Bob worried, though, that they might not have anything in common anymore. His daughters suggested that he just call her and find out.

“The next thing we knew, they had taken a trip to San Diego together, miles away from where they both were living in two different states,” Clise said.

Her father was in Los Angeles at the time, while her mother was in Lake Havasu City, Ariz.

“The second romance was as speedy as the first,” she added, “with two lifetimes of experience between them this time.”

The McCollums were married again Dec. 18, 1993, with all five of their collective children present. They also have two grandsons and two great-grandsons.

“When the minister asked who was to ‘give the hand of this woman in marriage,’ all five children stood up together and said, ‘We do — and it’s about time,’ surprising everyone,” Clise said.

Fifty-two years had passed between their marriages to each other, and Bob wasn’t about to dawdle on the reunion.

Clise remembers him saying, just before wedding No. 2, “I figure we either have one day or 50 ahead of us. But we started together, and we’re going to finish together.”

In 2000, the couple moved to Port Townsend to be close to Clise, who with her husband, John, owned Aldrich’s Market uptown.

They have since sold the business, and Clise is enjoying retirement.

Lovie is growing frail these days, her daughter said, and the McCollums aren’t making a big fuss over their double anniversary.

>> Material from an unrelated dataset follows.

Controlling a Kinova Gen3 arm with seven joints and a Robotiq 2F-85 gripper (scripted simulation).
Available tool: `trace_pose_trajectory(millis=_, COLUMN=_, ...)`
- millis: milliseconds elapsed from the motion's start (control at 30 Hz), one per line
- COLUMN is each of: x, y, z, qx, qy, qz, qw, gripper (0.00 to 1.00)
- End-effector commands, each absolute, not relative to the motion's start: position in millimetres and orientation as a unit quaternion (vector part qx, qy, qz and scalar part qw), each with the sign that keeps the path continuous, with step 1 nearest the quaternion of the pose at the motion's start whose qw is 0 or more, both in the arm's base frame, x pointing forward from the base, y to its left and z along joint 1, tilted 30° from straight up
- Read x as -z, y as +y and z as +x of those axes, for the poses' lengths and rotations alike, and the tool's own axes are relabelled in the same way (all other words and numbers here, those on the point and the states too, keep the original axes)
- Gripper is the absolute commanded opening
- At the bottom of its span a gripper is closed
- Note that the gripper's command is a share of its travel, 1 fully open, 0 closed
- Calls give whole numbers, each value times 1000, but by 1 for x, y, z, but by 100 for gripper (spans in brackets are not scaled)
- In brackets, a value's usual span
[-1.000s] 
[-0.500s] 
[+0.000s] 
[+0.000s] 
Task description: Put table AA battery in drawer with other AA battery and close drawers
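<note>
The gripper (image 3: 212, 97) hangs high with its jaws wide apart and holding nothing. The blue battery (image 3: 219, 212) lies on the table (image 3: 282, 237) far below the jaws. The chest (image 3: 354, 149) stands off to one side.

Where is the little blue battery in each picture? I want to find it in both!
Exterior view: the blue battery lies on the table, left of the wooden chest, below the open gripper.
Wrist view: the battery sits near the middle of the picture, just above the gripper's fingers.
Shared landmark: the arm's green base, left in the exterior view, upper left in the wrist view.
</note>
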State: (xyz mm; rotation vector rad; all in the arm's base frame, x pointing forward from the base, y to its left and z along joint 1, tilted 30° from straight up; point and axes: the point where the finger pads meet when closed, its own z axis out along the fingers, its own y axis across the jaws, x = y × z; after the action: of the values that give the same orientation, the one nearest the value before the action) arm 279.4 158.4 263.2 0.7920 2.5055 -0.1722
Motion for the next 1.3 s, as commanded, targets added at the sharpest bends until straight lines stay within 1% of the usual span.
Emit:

Her father, a fiddle player, will go to the Sequim Prairie Grange Hall on Saturday afternoon to play in the local chapter of the Washington Old Time Fiddlers’ monthly jam session and performance.

Clise, for her part, is happy to see her folks sharing life.

“Sixty-nine years after the first marriage,” she noted, “they are still taking care of each other with love, care and laughter in their hearts.”